The most interesting feature I’ve seen in BackupPC so far is file pooling. The project page puts it best:
- A clever pooling scheme minimizes disk storage and disk I/O. Identical files across multiple backups of the same or different PCs are stored only once resulting in substantial savings in disk storage and disk I/O.
- One example of disk use: 95 latops with each full backup averaging 3.6GB each, and each incremental averaging about 0.3GB. Storing three weekly full backups and six incremental backups per laptop is around 1200GB of raw data, but because of pooling and compression only 150GB is needed.

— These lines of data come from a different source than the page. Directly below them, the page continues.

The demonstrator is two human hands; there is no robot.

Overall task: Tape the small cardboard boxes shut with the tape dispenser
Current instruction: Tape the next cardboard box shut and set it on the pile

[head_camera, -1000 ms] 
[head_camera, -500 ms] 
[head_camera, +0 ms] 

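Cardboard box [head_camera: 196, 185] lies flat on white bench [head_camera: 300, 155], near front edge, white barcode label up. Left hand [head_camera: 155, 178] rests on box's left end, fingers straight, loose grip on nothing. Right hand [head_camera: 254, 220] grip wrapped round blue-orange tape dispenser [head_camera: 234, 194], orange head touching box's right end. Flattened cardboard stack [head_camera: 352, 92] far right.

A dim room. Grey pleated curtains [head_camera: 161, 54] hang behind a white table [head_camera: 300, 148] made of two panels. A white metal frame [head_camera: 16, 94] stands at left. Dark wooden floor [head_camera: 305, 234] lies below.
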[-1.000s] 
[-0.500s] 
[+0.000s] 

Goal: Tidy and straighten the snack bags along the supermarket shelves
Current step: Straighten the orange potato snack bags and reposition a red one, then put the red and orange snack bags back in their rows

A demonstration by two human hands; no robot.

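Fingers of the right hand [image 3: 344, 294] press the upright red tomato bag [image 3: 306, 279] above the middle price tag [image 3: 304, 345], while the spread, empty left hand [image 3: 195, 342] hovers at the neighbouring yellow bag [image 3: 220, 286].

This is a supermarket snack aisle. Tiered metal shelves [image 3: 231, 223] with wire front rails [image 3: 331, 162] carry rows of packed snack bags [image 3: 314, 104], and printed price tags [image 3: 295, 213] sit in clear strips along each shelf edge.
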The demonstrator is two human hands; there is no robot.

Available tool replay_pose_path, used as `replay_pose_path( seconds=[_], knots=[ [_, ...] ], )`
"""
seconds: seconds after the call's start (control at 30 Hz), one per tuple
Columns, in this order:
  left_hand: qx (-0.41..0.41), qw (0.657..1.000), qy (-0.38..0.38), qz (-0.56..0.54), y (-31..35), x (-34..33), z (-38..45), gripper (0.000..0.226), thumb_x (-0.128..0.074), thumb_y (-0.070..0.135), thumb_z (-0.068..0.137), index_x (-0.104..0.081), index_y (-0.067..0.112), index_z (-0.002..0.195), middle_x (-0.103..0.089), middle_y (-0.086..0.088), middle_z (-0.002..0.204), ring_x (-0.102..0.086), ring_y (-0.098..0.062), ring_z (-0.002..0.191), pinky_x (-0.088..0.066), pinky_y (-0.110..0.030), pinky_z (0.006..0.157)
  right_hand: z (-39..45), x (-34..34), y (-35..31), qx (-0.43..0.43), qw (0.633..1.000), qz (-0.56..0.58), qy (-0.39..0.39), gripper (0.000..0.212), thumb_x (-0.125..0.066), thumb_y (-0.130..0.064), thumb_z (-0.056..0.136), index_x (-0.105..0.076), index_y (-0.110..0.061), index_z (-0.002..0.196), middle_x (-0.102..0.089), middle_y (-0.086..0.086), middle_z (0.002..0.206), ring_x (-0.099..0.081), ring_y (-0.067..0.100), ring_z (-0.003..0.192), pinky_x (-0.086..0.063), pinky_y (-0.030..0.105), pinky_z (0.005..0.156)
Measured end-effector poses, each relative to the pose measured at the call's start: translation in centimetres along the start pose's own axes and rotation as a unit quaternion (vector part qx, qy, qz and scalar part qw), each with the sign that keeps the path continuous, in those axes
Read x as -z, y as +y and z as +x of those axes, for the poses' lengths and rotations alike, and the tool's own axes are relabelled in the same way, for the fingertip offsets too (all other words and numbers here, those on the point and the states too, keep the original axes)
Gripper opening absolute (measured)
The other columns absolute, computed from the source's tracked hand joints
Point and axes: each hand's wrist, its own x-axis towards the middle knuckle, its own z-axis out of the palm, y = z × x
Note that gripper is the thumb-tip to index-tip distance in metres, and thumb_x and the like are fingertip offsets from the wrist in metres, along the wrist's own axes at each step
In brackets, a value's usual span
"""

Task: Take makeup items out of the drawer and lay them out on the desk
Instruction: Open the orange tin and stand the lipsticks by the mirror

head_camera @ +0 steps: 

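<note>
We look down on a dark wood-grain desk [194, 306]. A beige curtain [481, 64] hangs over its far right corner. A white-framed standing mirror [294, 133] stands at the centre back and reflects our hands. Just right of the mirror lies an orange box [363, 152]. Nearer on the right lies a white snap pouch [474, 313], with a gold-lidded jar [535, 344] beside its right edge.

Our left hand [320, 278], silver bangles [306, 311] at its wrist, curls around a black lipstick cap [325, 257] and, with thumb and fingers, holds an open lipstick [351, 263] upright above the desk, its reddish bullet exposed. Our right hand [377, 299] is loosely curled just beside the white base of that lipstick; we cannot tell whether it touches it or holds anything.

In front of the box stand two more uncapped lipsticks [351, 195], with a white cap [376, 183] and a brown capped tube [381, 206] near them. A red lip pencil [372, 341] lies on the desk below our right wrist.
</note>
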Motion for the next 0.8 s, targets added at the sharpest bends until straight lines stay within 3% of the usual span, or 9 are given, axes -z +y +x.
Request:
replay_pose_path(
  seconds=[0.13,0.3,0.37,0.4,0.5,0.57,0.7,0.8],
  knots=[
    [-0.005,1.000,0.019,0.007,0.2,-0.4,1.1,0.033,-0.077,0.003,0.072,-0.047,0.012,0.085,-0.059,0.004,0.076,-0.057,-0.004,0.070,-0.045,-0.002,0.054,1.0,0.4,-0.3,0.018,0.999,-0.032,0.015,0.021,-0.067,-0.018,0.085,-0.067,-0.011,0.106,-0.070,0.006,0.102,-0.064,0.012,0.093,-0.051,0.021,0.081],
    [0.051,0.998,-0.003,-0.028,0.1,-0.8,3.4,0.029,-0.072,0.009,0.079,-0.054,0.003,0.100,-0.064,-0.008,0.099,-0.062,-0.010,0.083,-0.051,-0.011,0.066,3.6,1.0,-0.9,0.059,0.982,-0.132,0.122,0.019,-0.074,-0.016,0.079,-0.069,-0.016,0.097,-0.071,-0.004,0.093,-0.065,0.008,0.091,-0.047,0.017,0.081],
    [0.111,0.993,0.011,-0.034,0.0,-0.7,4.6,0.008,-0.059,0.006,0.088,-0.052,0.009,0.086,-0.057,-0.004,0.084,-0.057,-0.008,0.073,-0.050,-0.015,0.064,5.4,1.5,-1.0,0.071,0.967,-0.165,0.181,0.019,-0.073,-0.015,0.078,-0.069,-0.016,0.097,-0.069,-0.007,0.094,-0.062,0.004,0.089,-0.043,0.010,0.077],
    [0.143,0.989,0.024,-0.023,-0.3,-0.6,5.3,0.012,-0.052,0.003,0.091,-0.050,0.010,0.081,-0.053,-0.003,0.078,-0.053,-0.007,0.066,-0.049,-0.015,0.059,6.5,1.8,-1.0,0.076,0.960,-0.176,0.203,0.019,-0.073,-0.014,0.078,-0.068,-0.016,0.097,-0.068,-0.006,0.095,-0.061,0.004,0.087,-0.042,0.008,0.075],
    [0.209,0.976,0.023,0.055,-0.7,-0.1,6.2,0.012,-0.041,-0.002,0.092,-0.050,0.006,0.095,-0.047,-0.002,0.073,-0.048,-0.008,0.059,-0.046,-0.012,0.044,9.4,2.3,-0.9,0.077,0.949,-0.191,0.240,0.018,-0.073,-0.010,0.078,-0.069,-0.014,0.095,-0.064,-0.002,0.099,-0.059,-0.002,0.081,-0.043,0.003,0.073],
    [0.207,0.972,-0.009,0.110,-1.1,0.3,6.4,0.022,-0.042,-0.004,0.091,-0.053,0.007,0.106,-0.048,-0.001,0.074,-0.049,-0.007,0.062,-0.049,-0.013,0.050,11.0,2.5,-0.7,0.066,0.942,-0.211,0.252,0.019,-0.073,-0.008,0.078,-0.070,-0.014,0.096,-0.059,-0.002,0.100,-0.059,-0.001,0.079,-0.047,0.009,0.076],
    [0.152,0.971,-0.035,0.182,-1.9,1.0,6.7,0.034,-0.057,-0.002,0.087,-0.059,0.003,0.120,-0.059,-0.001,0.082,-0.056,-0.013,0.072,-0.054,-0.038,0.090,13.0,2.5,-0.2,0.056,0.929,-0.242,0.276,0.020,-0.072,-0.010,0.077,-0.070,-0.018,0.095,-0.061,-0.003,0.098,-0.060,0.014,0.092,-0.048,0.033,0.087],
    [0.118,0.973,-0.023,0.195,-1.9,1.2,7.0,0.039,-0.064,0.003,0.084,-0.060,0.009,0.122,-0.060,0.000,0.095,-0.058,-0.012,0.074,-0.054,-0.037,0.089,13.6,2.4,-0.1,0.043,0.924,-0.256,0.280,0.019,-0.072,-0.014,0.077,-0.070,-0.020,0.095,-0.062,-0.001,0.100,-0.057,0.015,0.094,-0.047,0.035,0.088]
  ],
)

Intwestin’! This should save us a lot of space, especially once we’ve finished virtualizing. Virtualized servers, shared LAMP servers and the like can profit massively from file pooling, as they will be sharing the same phyiscal space on the backup server. Even if 200 virtual servers share 300 MB each of system files, for example, all of their backups together will only take up a bit more than 300 MB instead of almost 60 GB. Even if the file’s attributes, owner, mtime, ctime etc. differ, the physical space they take up remains the same because BackupPC tracks file metadata separately from file data.
In addition to giving us more flexibility, more efficient use of our hardware, easier configuration and a better visual representation of our network’s backup status, BackupPC could theoretically also backup our users’ laptops. It doesn’t care which address the clients use, where they connect from etc. as it can pull the files incrementally and encrypted over rsync, for example. It even sends out messages to lazy users who haven’t backed up their machine in a while.
I’m still sceptical of the claims of being a full “enterprise-grade system”, but there are certainly enough features here to warrant some time investment into a more or less formal evaluation. Fabian already went ahead and put the thing into service on our new backup system, now I’m trailing behind in documentation lecture, but once I’ve caught up I’ll be sure to post about my experience with implanting BackupPC into an existing infrastructure.